There is a special reason to avoid
using SELECT
when you wish to allow
multiple selections, i.e. let the user pick up any number
of alternatives presented.
The reason is that the implementation of SELECT
with
the MULTIPLE
attribute set is inconvenient in most
browsers, and probably
few users know how to actually select several alternatives
especially if they want to select something else than a consecutive range.
On a typical graphic browser
(I tested this with IE 4, Netscape 4, and Opera 3.6 on WinNT),
for SELECT MULTIPLE
,
On the other hand, on
Lynx
for example a
SELECT MULTIPLE
is implemented as a fully visible list of options,
with toggleable boxes for each option separately.
This is basically similar to the implementation of a
set of checkboxes
on most browsers, so by using such a construct instead, you could
make the user interface easier on most popular browsers too.

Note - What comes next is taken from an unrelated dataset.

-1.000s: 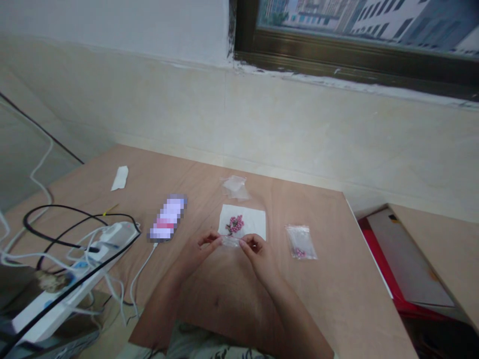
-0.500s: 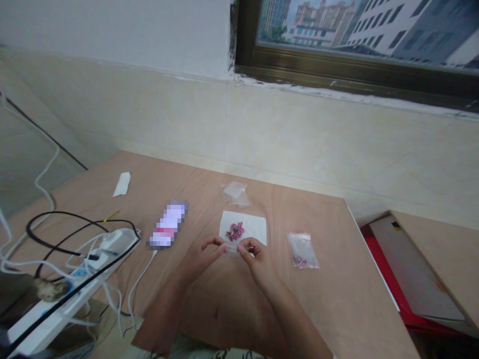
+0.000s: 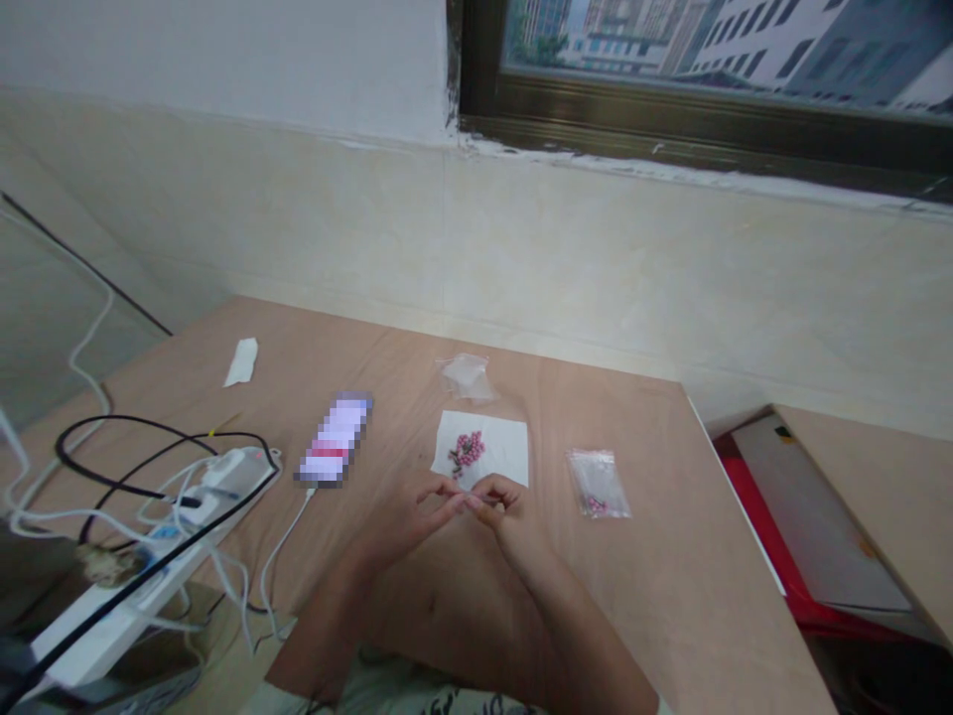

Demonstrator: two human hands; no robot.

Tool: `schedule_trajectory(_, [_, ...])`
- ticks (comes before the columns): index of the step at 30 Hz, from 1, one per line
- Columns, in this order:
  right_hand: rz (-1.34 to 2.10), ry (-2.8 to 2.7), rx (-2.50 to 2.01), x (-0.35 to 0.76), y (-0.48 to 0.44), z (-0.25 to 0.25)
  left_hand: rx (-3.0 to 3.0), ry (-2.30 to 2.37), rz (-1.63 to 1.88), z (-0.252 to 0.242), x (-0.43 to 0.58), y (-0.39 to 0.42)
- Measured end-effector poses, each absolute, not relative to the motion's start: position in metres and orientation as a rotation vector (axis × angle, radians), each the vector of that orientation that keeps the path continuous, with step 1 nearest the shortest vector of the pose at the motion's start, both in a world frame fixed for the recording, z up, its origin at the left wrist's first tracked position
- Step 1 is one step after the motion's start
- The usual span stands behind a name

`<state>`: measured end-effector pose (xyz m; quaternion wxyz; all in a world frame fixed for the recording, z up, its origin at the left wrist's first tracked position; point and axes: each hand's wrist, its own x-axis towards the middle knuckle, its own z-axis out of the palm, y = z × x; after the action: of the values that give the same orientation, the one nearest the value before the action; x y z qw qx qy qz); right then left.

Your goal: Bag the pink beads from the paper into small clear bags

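Thumb and fingertips of my left hand [image 3: 413, 511] are pinched together, meeting those of my right hand [image 3: 517, 516], which is closed the same way. Between them is a small clear plastic bag, now almost wholly hidden by the fingers. Just beyond the fingertips lies a white sheet of paper [image 3: 507, 447]. On its left half rests a small heap of pink beads [image 3: 468, 450], with a few darker bits at its lower left. Right of my right hand, a clear zip bag [image 3: 602, 479] lies flat on the table, with several pink beads in its bottom.
Behind the paper lies another clear bag [image 3: 468, 377]. A phone [image 3: 335, 439] on a white cable lies to the left, with a paper scrap [image 3: 241, 361] farther back. Tangled cords and a white power strip [image 3: 111, 616] crowd the table's left side. A wall [image 3: 335, 228] borders the back.
My fingertips have come together, and the clear bag stretched between them earlier is now mostly covered. The bead heap and the other bags lie as before; the view has shifted slightly.
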<state>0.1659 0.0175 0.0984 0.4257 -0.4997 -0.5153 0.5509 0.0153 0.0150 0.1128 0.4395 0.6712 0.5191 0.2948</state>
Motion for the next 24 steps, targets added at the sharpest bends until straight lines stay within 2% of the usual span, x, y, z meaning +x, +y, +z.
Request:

Let us consider the following situation, which is probably rather typical: We wish to present some product information where each item consists of several sections of data. To take a simple example, that could mean product name (or code), product group characterization, and unit price - something that you would present as a table if it were to appear as such, not inside a form:
code | medium | price |
---|---|---|
XC232 | Book | 3.99 |
DF345 | CD-ROM | 10.99 |
WE320 | CD | 1.99 |
But how would you do the same,
having the data aligned in columns in the visual presentation, when you
put that data into a SELECT
element in a form, to allow the
user make an order for example?
Basically, you cannot. Note that tab characters won't help -
they are equivalent to spaces in HTML. If you tried to use
tabs between the logical parts, you would just get something like
If it really appears as tabulated on your browser, it's exceptional browser behavior, and actually a bug!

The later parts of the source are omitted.